At once the room was flooded with a harsh yellow light. And the boy, staring up at the vampire, could not repress a gasp. His fingers danced backwards on the table to grasp the edge. “Dear God!” he whispered, and then he gazed, speechless, at the vampire.

The vampire was utterly white and smooth, as if he were sculpted from bleached bone, and his face was as seemingly inanimate as a statue, except for two brilliant green eyes that looked down at the boy intently like flames in a skull. But then the vampire smiled almost wistfully, and the smooth white substance of his face moved with the infinitely flexible but minimal lines of a cartoon. “Do you see?” he asked softly.

The boy shuddered, lifting his hand as if to shield himself from a powerful light. His eyes moved slowly over the finely tailored black coat he’d only glimpsed in the bar, the long folds of the cape, the black silk tie knotted at the throat, and the gleam of the white collar that was as white as the vampire’s flesh. He stared at the vampire’s full black hair, the waves that were combed back over the tips of the ears, the curls that barely touched the edge of the white collar.

“Now, do you still want the interview?” the vampire asked.

The boy’s mouth was open before the sound came out. He was nodding. Then he said, “Yes.”

The vampire sat down slowly opposite him and, leaning forward, said gently, confidentially, “Don’t be afraid. Just start the tape.”

And then he reached out over the length of the table. The boy recoiled, sweat running down the sides of his face. The vampire clamped a hand on the boy’s shoulder and said, “Believe me, I won’t hurt you. I want this opportunity. It’s more important to me than you can realize now. I want you to begin.” And he withdrew his hand and sat collected, waiting.

It took a moment for the boy to wipe his forehead and his lips with a handkerchief, to stammer that the microphone was in the machine, to press the button, to say that the machine was on.

“You weren’t always a vampire, were you?” he began.

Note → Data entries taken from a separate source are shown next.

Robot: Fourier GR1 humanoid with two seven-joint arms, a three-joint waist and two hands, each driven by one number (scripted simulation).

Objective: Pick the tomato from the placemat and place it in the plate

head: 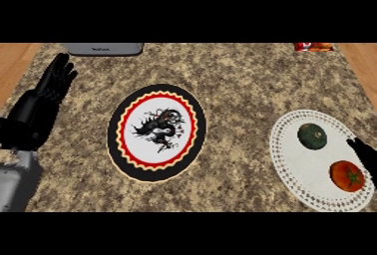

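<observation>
Tomato sat on white placemat at right, just beside dark green squash. Plate with red rim and black dragon lay mid-counter, well apart from placemat. Left hand rested at left edge, fingers straight and up, holding nothing. Right hand showed only as dark tip at right edge, close by tomato; fingers' state impossible to tell. Grey appliance and red packet sat along far edge.

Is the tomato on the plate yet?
No. The tomato lies on the white placemat, beside a green vegetable; the plate holds no food.
</observation>
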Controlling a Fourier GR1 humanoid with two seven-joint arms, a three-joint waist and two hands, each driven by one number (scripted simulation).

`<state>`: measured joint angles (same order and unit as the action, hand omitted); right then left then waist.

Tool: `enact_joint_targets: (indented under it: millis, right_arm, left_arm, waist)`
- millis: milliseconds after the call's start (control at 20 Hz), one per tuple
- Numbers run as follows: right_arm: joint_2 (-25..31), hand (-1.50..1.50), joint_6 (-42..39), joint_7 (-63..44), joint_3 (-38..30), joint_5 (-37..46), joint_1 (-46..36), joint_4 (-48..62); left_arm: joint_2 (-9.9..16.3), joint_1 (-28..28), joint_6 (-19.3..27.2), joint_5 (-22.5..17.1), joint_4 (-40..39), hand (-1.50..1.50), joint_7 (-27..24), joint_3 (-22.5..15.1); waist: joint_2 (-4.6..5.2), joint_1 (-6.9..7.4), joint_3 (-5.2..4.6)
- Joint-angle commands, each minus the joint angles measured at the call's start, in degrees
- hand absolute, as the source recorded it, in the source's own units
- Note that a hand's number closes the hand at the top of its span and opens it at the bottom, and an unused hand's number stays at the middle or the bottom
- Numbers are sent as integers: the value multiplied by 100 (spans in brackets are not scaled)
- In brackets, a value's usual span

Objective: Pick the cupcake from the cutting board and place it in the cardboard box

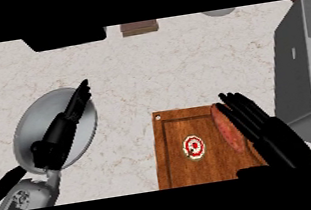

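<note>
The cupcake (pixel 193 147), seen from above as a small round red-and-white top, stands near the middle of the wooden cutting board (pixel 179 166) at the lower centre. My right hand (pixel 280 141) hovers over the board's right edge, fingers straight and open, just right of the cupcake and not touching it. The box (pixel 295 71), grey with its flaps open, stands at the right edge of the counter, beside that hand. My left hand (pixel 60 135) rests open, fingers up, over a grey plate (pixel 40 111) at the left.
A long reddish item (pixel 224 126) lies on the board's right side, partly under my right fingers. At the counter's back edge are a black object (pixel 66 38), a small brown block (pixel 139 27) and a pale round thing (pixel 218 12).
</note>
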<state>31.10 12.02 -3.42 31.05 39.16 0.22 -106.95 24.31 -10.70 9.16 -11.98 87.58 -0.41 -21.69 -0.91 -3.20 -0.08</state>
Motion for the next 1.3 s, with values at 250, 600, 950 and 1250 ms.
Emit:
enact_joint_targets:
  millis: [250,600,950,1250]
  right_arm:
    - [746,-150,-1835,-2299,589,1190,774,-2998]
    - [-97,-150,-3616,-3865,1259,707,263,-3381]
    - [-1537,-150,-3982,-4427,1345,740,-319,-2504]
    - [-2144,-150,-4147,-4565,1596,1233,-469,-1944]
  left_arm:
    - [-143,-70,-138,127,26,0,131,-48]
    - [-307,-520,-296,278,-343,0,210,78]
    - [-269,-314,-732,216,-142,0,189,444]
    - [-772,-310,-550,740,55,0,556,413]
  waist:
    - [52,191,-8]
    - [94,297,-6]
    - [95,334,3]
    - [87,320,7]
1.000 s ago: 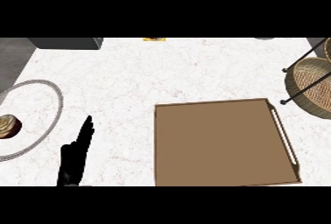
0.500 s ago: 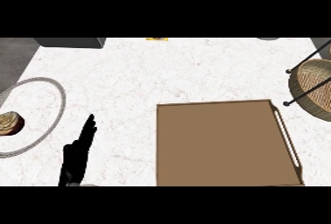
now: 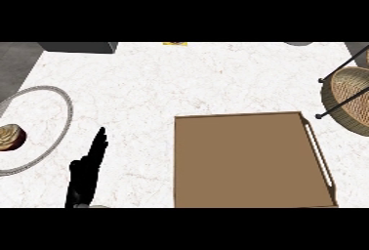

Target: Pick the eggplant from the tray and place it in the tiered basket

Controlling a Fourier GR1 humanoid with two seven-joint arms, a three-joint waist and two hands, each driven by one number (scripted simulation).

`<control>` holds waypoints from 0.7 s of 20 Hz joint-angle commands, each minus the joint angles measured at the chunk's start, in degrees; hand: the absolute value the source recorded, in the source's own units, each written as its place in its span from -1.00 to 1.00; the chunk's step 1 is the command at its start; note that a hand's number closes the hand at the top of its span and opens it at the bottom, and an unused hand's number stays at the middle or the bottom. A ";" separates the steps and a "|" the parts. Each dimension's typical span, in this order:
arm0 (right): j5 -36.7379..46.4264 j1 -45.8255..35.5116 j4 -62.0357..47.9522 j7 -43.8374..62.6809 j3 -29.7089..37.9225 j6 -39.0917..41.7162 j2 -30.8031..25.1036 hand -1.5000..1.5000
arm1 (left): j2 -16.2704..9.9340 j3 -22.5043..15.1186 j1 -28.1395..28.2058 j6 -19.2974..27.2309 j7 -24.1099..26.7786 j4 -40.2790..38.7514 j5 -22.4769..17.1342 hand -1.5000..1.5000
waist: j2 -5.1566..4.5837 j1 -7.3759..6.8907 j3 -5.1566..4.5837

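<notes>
The brown tray (image 3: pixel 249 161) lies on the white marble counter at lower right; nothing shows on its surface, and no eggplant is in view. The wicker tiered basket (image 3: pixel 348 97) with its black frame stands at the right edge, partly cut off. My left hand (image 3: pixel 86 171) rests open at lower left, fingers straight and pointing up, left of the tray and apart from it. My right hand shows nowhere in the head view.
A round plate (image 3: pixel 51 132) with a grey rim sits at the left edge, with a small brown round item (image 3: pixel 10 137) on it. A dark grey block (image 3: pixel 78 47) stands at the top left. A small yellow item (image 3: pixel 175 43) lies at the top edge.
The whole view has drifted slightly: the tray and basket sit a little further right and lower in the picture. The left hand stays open and still.
</notes>
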State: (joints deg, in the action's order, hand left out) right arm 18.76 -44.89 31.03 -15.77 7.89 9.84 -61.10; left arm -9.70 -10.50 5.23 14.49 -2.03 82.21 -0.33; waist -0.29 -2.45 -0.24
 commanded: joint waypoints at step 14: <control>-8.60 -9.96 -18.41 1.92 10.77 7.20 8.55 -1.00 | 1.56 0.43 -1.69 0.40 2.91 -4.17 0.25 0.00 | -0.64 0.47 0.36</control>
State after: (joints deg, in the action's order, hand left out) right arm 13.63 -52.79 15.79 -14.66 15.05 14.65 -53.18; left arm -9.27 -10.71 5.64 14.67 -0.80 81.47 -0.30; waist -0.53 -2.26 -0.04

“No,” answered the vampire. “I was a twenty-five-year-old man when I became a vampire, and the year was seventeen ninety-one.”

The boy was startled by the preciseness of the date and he repeated it before he asked, “How did it come about?”

“There’s a simple answer to that. I don’t believe I want to give simple answers,” said the vampire. “I think I want to tell the real story.…”

“Yes,” the boy said quickly. He was folding his handkerchief over and over and wiping his lips now with it again.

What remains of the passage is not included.